What this task involves. The span to repeat in the listing below runs from the line containing "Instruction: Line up" to the line containing "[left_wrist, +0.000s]", inclusive. Repeat it exactly, and only it.
──────── Raw data
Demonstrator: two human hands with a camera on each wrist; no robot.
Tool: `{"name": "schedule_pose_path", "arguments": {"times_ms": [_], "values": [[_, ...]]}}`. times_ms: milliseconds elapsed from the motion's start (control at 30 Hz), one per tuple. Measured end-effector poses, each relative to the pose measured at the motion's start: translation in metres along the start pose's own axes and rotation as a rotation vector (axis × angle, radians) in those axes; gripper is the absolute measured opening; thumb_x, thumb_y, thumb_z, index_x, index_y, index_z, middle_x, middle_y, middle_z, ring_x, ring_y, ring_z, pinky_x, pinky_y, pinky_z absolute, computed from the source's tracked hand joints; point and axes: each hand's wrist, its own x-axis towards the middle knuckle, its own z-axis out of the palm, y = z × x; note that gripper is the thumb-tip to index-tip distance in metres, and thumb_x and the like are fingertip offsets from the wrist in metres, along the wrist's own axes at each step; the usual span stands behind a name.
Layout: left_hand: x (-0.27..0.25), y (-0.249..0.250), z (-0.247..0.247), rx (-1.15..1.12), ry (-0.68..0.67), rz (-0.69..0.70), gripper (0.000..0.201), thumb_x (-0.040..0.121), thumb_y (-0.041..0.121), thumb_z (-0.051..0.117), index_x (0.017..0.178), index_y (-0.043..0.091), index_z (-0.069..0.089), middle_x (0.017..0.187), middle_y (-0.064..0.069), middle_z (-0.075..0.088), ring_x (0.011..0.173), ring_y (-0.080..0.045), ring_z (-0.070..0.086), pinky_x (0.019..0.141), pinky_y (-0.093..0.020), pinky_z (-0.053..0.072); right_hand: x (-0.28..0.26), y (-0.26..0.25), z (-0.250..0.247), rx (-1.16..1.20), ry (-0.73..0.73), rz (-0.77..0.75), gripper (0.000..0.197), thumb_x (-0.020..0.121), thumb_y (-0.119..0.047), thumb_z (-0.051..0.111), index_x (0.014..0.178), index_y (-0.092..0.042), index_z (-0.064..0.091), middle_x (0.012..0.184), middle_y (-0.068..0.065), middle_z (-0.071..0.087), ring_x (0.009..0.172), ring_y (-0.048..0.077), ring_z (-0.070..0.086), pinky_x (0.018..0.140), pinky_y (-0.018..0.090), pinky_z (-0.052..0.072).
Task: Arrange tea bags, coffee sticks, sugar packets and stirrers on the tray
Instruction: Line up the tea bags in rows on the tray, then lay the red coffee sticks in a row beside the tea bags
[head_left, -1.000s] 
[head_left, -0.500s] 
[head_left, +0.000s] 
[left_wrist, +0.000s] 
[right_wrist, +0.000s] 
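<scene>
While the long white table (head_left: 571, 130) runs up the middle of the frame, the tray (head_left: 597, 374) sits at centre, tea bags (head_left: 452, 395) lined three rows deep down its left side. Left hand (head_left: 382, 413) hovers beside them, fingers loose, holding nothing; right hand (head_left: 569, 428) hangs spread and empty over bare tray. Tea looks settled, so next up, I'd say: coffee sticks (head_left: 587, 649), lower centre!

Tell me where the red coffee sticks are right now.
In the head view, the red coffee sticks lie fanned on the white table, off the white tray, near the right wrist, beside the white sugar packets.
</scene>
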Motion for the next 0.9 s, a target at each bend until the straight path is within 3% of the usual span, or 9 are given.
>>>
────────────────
Expected answer.
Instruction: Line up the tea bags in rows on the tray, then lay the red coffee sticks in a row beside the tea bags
[head_left, -1.000s] 
[head_left, -0.500s] 
[head_left, +0.000s] 
[left_wrist, +0.000s] 

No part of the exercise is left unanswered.